4.4 Special Warnings And Precautions For Use



Calcium and Vitamin D supplementation



Adequate intake of calcium and vitamin D is important in all patients.



Precautions for use



Hypocalcaemia must be corrected by adequate intake of calcium and vitamin D before initiating therapy. Patients with severe renal impairment (creatinine clearance < 30 ml/min) or receiving dialysis are at greater risk of developing hypocalcaemia. Clinical monitoring of calcium levels is recommended for patients predisposed to hypocalcaemia.



Patients receiving Prolia may develop skin infections (predominantly cellulitis) leading to hospitalisation (see section 4.8). Patients should be advised to seek prompt medical attention if they develop signs or symptoms of cellulitis.



Osteonecrosis of the jaw (ONJ) has been reported in patients treated with denosumab or bisphosphonates, another class of anti-resorptive agents. Most cases have been in cancer patients; however some have occurred in patients with osteoporosis.



ONJ has been reported rarely in clinical studies in patients receiving denosumab at a dose of 60 mg every 6 months for osteoporosis.



There have been reports of ONJ in clinical studies in patients with advanced cancer treated with denosumab at the studied dose of 120 mg administered monthly. Known risk factors for ONJ include a diagnosis of cancer with bone lesions, concomitant therapies (e.g., chemotherapy, antiangiogenic biologics, corticosteroids, radiotherapy to head and neck), poor oral hygiene, dental extractions, and co-morbid disorders (e.g., pre-existing dental disease, anaemia, coagulopathy, infection) and previous treatment with bisphosphonates.
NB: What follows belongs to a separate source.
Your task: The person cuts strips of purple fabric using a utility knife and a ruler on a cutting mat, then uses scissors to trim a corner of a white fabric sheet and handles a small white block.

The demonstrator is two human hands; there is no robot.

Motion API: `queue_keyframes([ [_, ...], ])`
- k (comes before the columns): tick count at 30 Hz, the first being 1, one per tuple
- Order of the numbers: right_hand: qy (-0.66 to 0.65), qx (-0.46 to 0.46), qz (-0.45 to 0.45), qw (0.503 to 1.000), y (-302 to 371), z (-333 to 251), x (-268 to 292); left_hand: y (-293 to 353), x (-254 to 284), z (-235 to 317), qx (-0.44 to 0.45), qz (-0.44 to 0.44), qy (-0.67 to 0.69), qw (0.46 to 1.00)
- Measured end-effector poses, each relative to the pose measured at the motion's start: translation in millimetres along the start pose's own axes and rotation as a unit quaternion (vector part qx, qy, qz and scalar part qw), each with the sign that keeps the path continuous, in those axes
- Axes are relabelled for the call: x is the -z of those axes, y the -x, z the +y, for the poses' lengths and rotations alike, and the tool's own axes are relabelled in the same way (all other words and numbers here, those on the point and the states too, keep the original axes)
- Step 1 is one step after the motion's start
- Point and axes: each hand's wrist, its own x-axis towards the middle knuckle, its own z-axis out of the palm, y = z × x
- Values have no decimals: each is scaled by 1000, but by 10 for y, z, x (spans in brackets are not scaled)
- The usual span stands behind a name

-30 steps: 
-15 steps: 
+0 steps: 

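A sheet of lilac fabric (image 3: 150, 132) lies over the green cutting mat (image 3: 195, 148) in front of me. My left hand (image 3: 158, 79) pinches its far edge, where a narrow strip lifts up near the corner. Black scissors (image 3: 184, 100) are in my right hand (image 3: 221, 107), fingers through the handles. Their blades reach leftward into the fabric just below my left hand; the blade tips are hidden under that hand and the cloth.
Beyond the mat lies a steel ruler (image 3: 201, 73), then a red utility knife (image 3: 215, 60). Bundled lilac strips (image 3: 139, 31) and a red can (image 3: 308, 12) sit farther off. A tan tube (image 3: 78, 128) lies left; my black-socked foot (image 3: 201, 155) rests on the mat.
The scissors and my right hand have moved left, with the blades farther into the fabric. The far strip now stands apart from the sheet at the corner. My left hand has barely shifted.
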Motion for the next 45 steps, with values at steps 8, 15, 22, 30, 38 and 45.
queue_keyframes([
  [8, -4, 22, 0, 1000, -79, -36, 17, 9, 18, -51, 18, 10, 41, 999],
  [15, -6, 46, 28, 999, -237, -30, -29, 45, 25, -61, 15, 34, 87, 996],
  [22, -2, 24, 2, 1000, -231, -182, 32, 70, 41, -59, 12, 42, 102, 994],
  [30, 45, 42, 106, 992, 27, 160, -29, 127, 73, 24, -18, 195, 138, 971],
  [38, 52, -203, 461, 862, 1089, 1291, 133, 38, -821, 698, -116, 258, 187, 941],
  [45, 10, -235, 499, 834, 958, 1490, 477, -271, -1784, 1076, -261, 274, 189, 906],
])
A dental examination with appropriate preventive dentistry should be considered prior to treatment with Prolia in patients with concomitant risk factors. While on treatment, these patients should avoid invasive dental procedures if possible.
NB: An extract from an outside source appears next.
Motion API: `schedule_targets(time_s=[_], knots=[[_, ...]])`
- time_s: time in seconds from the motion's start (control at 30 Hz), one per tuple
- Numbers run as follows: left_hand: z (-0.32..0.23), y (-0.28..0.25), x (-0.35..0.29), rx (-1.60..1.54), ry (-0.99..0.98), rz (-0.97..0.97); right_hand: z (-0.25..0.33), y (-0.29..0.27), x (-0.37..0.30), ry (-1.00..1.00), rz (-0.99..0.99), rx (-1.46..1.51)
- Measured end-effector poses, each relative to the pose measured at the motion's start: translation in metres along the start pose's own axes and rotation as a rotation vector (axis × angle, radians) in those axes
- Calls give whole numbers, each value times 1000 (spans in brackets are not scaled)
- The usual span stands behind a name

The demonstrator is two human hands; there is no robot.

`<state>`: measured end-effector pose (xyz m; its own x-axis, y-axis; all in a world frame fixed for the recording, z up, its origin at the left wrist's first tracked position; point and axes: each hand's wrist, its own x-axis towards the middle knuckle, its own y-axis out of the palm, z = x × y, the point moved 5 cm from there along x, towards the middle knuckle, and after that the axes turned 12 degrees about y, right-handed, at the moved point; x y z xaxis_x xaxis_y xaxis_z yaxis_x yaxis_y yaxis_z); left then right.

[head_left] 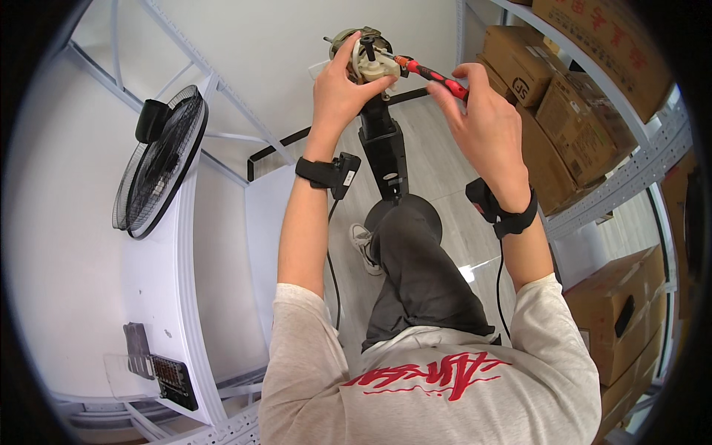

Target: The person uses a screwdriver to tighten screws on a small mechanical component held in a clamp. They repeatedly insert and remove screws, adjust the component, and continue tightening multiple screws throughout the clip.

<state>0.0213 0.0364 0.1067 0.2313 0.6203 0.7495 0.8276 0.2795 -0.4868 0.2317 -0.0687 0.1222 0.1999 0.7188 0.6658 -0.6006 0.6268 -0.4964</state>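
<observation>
Bright, even, whitish light fills the scene, and shadows are soft. A small patch of glare burns out on the glossy pale grey tiled floor (445,178), right of the centre. The long white shelf board (167,297) at left bows with fisheye distortion, and black vignetting rounds off the corners. The slim red-and-black screwdriver (437,78), upper centre, looks reasonably sharp.

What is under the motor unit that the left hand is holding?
Under the motor unit, a black column goes down to a round black base. The person's leg covers part of the base, hiding it.
</observation>
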Motion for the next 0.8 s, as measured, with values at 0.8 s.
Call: schedule_targets(time_s=[0.8], knots=[[-3, 2, 0, -21, 43, -14, -1, -2, 0, -41, -68, 64]])
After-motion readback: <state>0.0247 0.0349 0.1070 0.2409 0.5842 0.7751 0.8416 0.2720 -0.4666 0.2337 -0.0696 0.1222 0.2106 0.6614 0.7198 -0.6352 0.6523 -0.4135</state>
Good oral hygiene practices should be maintained during treatment with Prolia. For patients who develop ONJ while on Prolia therapy, dental surgery may exacerbate the condition. If ONJ occurs during treatment with Prolia, use clinical judgment and guide the management plan of each patient based on individual benefit/risk evaluation.



The needle cover of the pre-filled syringe contains dry natural rubber (a derivative of latex), which may cause allergic reactions.



Warnings for Excipients



Patients with rare hereditary problems of fructose intolerance should not use Prolia.



This medicinal product contains less than 1 mmol sodium (23 mg) per 60 mg i.e. essentially 'sodium-free'.



4.5 Interaction With Other Medicinal Products And Other Forms Of Interaction



No interaction studies have been performed.



There are no clinical data on the co-administration of denosumab and hormone replacement therapy (oestrogen), however the potential for a pharmacodynamic interaction is considered to be low.



In postmenopausal women with osteoporosis the pharmacokinetics and pharmacodynamics of denosumab were not altered by previous alendronate therapy, based on data from a transition study (alendronate to denosumab).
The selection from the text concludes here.